SetWorkerDeploymentCurrentVersion: Versioning-3.1 #7154

Shivs11 · 2025-01-23T22:44:48Z

What changed?

title

Why?

versioning-3.1

How did you test it?

existing suite of tests + added functional tests

Potential risks

None, feature branch

Documentation

Is hotfix candidate?

No

Shivs11 · 2025-01-23T22:45:54Z

go.mod

@@ -7,7 +7,7 @@ retract (
 	v1.26.0 // Published accidentally.
 )

-replace go.temporal.io/api => go.temporal.io/api v1.43.2-0.20250121234928-f4e3b077daa6
+replace go.temporal.io/api => go.temporal.io/api v1.43.2-0.20250123223624-792f7c873972


pointing to a feature on api-go: ss-routing-info-in-worker-deployment
Corresponding API PR: temporalio/api#527

proto/internal/temporal/server/api/deployment/v1/message.proto

Shivs11 · 2025-01-23T22:48:36Z

service/frontend/workflow_handler.go

+			return &workflowservice.SetWorkerDeploymentCurrentVersionResponse{
+				PreviousVersion: request.Version.Value, // previousVersion is the version which was requested to be set as current
+			}, nil


idempotency

I think it's cleaner to just not return any error if the requested Current is already Current. No need to handle the error here.

Shivs11 · 2025-01-23T22:49:41Z

service/worker/workerdeployment/client.go

@@ -268,72 +267,14 @@ func (d *ClientImpl) DescribeWorkerDeployment(
 	return d.deploymentStateToDeploymentInfo(ctx, namespaceEntry, deploymentName, queryResponse.State)
 }

-func (d *ClientImpl) GetCurrentVersion(


I was in two minds about this - should we keep this method purely for testing purposes and to verify if local data changes all the way to the version workflow later were indeed happening? Removed it for now since it's not an API exposed on the frontend

Shivs11 · 2025-01-23T22:50:26Z

service/worker/workerdeployment/version_activities.go

+				Operation: &matchingservice.SyncDeploymentUserDataRequest_UpdateVersionData{
+					UpdateVersionData: syncData.Data,
+				},


Note: I have not added code when we shall remove a version from the task-queue - will be coming in later

proto/internal/temporal/server/api/persistence/v1/task_queues.proto

carlydf · 2025-01-24T03:52:50Z

service/frontend/workflow_handler.go

+		return nil, err
+	}
+
+	// TODO (Shivam) : Verify if sending in uuid.New() is correct


Whether uuid.New() is the correct thing to pass in for requestID depends on the purpose of requestID. Since you're generating the UUID instead of getting it in the user's request, if the user's first request times out / fails and they retry, the request id would be different for their second request.

Looking at handleSetCurrent (which is where the request ID ends up (via SetCurrentVersionArgs) it looks like you're not currently using the request ID for any de-duping.

It's possible that you don't need to de-dupe at all, since SetCurrent as a whole is idempotent.
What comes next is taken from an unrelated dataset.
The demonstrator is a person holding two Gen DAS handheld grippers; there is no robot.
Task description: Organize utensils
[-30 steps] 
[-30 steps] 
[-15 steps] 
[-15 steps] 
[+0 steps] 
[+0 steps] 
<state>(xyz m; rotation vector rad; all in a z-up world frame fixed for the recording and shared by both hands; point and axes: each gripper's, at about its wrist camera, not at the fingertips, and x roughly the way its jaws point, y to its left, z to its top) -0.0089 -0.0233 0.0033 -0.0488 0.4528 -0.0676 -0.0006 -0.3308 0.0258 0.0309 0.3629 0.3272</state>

If someone calls SetCurrent(A) and A was already current, do you want to update the last_became_current timestamp and sync with all the task queues + version workflows just so they update their timestamp? If so, then there is maybe some value in de-duping requests by ID, but I would say that it's reasonable to not update the last_became_current time on the second request, not sync a new time to the task queues / versions, and return early. In that case, I think you can get rid of request ID altogether.
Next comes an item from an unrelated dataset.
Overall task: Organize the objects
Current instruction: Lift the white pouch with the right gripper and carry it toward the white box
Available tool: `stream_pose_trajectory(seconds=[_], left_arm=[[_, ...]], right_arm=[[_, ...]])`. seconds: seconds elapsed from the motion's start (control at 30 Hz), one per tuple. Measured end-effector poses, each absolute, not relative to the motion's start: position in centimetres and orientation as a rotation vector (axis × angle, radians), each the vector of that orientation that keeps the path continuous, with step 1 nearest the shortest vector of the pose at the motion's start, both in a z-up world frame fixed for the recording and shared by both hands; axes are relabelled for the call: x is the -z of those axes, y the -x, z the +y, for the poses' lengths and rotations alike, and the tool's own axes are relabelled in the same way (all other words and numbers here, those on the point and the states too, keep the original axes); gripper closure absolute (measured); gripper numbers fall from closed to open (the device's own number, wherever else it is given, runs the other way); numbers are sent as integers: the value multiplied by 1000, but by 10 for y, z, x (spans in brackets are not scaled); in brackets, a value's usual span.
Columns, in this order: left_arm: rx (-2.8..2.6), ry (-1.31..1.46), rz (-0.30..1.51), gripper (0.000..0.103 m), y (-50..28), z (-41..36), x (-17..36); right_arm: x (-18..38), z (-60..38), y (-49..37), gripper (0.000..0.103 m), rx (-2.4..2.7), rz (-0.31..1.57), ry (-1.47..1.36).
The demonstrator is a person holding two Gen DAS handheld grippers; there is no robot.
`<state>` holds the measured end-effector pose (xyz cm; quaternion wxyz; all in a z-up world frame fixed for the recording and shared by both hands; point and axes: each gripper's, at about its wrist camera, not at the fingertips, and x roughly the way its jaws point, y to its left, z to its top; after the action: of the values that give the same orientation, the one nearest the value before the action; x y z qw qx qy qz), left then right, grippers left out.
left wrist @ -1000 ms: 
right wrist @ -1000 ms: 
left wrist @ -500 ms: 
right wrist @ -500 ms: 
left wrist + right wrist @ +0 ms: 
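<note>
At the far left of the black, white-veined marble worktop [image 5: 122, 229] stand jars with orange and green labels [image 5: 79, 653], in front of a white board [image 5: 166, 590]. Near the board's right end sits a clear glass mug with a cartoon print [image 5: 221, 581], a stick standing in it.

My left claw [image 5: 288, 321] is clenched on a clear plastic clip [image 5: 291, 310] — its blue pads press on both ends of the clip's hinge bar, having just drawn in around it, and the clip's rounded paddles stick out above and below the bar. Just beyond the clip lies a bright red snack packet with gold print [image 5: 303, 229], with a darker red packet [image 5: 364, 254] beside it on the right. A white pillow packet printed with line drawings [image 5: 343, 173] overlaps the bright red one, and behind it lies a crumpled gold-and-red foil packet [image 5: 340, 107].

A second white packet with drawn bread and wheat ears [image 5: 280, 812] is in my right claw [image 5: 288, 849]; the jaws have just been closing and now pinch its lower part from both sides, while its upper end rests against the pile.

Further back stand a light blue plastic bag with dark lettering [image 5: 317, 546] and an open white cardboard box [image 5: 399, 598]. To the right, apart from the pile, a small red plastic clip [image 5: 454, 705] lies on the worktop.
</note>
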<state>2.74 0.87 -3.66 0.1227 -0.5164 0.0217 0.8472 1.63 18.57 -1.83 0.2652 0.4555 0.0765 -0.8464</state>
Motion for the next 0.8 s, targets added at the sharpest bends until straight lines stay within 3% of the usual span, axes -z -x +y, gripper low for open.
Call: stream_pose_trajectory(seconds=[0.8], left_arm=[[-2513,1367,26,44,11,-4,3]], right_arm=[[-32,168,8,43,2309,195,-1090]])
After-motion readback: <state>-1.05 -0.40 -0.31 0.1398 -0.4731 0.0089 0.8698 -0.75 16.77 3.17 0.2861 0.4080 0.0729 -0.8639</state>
Thanks for this thought provoking comment - I was struggling to come up with this thinking because the code was initially written by David in versioning-3.0 (I think) , hence the TODO comment - Since setCurrent as a whole is going to be idempotent, I don't think syncing it again makes a lot of sense since we would have already synced task-queues if A was already current earlier and any new task-queues added are synced when registered.

Hence, I think it's okay to get rid of this altogether :)
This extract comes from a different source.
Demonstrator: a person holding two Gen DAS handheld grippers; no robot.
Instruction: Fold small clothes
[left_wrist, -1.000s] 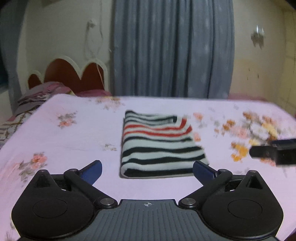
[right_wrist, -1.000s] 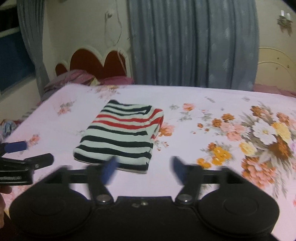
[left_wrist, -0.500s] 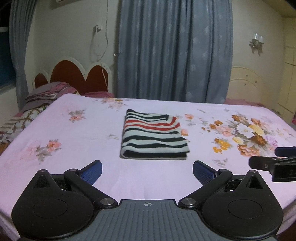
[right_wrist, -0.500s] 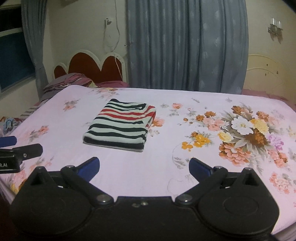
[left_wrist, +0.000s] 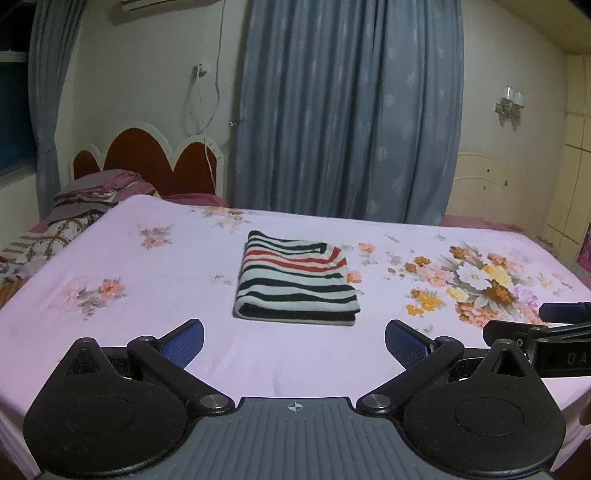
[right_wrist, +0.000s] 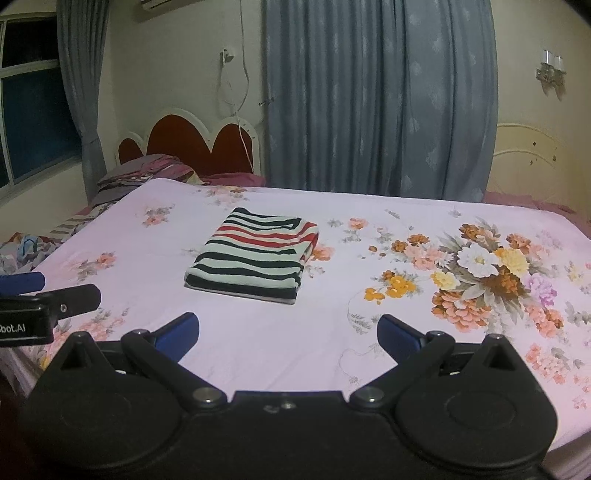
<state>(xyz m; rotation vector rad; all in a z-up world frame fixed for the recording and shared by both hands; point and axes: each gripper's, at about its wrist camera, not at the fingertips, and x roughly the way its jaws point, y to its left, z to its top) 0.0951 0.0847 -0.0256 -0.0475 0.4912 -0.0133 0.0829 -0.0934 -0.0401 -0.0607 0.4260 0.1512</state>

carlydf · 2025-01-24T03:56:07Z

service/frontend/workflow_handler.go

+			return &workflowservice.SetWorkerDeploymentCurrentVersionResponse{
+				PreviousVersion: request.Version.Value, // previousVersion is the version which was requested to be set as current
+			}, nil


I think it's cleaner to just not return any error if the requested Current is already Current. No need to handle the error here.

service/worker/workerdeployment/client.go

carlydf · 2025-01-24T04:37:17Z

service/worker/workerdeployment/workflow.go

+	// tell new current that it's current
+	if _, err := d.syncVersion(ctx, args.Version, versionUpdateTime); err != nil {
+		return nil, err
+	}
+
+	if prevCurrentVersion != "" {
+		// tell previous current that it's no longer current
+		if _, err := d.syncVersion(ctx, prevCurrentVersion, versionUpdateTime); err != nil {
+			return nil, err
+		}
+	}


I thought the plan was to sync to the task queues, then commit the new current to the deployment WF, then sync the new current to the version WFs.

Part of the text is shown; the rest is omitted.